Environmental life cycle assessment (LCA) reveals the green credentials of these objects.
U.S. forests are so vast, that they cover approximately 33% of the country’s surface and are managed by selective harvesting method. This means that when architects, designers or manufacturers specify American hardwoods for their projects, the wood they use is replaced in a matter of seconds in the American forests, thanks to its natural growth. Some American hardwood species grow so quickly and in volumes so high that their growth far exceeds their utilization, which is why U.S. hardwood forests are an expanding resource.
In addition to being very abundant and in some cases underused, American hardwood is a material with an incredibly low carbon footprint. Trees, as they grow, absorb carbon from the atmosphere and store it as they are harvested, transported, processed and converted into furniture, buildings, or products. Wood objects continue to retain carbon until they decompose at the end of their useful life. These factors make American hardwood an incredibly sustainable material choice with a very low environmental impact.
Each object resulting from The Workshop of Dreams has been subjected to an environmental life cycle assessment, which demonstrates all of the above in a scientific way. In addition to quantifying the different environmental impacts resulting from the fabrication of each piece – such as the carbon footprint and the acidification and global warming potentials – LCA provides a qualitative analysis of other more complicated impacts – such as biodiversity and land use.
Thanks to this analysis we are able to know three key figures on each of the products manufactured in this project:
- The carbon footprint of the product made of wood, from the forest to the final destination
- The amount of carbon dioxide equivalent it stores
- The time it takes for U.S. forests to replace the wood harvested to make it, with new growth
The carbon footprint
Two types of information are needed to calculate the carbon footprint of each object. The first is the amount of carbon dioxide equivalent emitted when each object is made. This figure includes greenhouse gas emissions during logging, drying, processing, transportation and fabrication of the material.
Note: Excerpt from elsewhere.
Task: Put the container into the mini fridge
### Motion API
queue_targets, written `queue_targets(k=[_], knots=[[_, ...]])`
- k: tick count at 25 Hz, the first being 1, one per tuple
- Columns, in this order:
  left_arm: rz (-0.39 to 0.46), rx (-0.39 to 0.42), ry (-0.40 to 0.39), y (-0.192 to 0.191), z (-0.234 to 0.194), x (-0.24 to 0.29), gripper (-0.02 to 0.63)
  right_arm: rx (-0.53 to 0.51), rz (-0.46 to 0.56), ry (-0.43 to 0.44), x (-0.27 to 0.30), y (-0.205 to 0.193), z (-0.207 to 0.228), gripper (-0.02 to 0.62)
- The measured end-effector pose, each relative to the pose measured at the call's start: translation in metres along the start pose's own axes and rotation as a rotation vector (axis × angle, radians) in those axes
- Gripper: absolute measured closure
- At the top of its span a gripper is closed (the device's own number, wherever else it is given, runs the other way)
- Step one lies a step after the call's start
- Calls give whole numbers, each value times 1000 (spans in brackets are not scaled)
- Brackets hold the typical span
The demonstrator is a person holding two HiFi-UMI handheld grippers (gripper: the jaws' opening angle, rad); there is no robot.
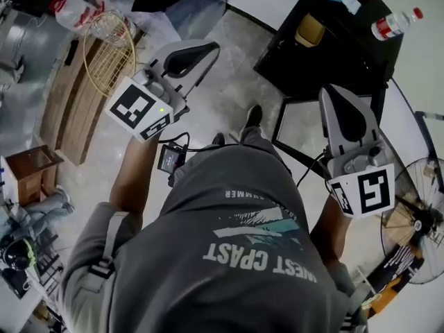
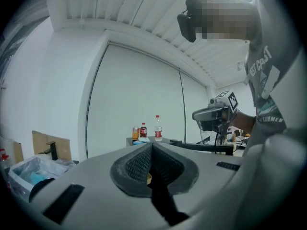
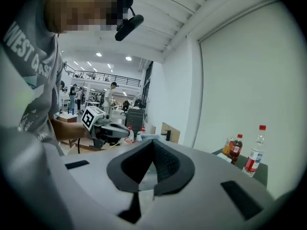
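Container (image 2: 135, 133) amber, beside cola bottle (image 2: 143, 130)

Left gripper (image 1: 198, 53) and right gripper (image 1: 340, 106): pale grey shells, black jaw pads. Left cube (image 1: 139, 109) and right cube (image 1: 368, 191): black square pattern on white. My shirt (image 1: 236, 255): dark grey, with white lettering and teal-and-white streaks. Table (image 1: 326, 54): black. Bottle (image 1: 395, 23) on it: clear, red cap, red label. Floor (image 1: 222, 109): mottled light grey. Basket (image 1: 111, 50): tan wire. Fan (image 1: 416, 220): black.
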State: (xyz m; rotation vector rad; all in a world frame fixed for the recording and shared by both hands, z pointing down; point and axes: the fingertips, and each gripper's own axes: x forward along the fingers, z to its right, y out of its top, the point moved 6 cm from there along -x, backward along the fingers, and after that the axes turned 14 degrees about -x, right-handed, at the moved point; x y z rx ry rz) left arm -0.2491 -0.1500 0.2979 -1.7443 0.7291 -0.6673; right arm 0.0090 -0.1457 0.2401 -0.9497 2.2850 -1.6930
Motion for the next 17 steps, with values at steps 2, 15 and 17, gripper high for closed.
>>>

The second is called “carbon offsets” and represents the amount of carbon emissions that would be avoided if the wood used to make the object was used as fuel, in place of fossil fuels that are harmful to the environment.
These two figures allow us to determine the carbon footprint of each of the objects.
The amount of stored carbon dioxide
Taking into account the volume of wood used in each object and the growth characteristics of the selected American hardwood species, an equivalent amount of carbon dioxide can be calculated that has been absorbed by the trees during their growth and is then stored (or sequestered ) by the object, once manufactured.
This figure is especially interesting and quite specific for American hardwood. U.S. hardwood forests are so large and the trees are harvested so selectively that the timber that is logged, dried and processed to make products is replaced naturally in the American forests in a matter of seconds.
Using the U.S. Forest Service Inventory and Analysis (FIA) <http://www.fia.fed.us/>, it is possible to determine the speed at which each species of American hardwood grows and, therefore, it is possible to calculate the time that it takes to replace the material used in each object with new growth in the incredible American forests. The FIA records the growth of each species of American hardwood, every year, by county, throughout the USA.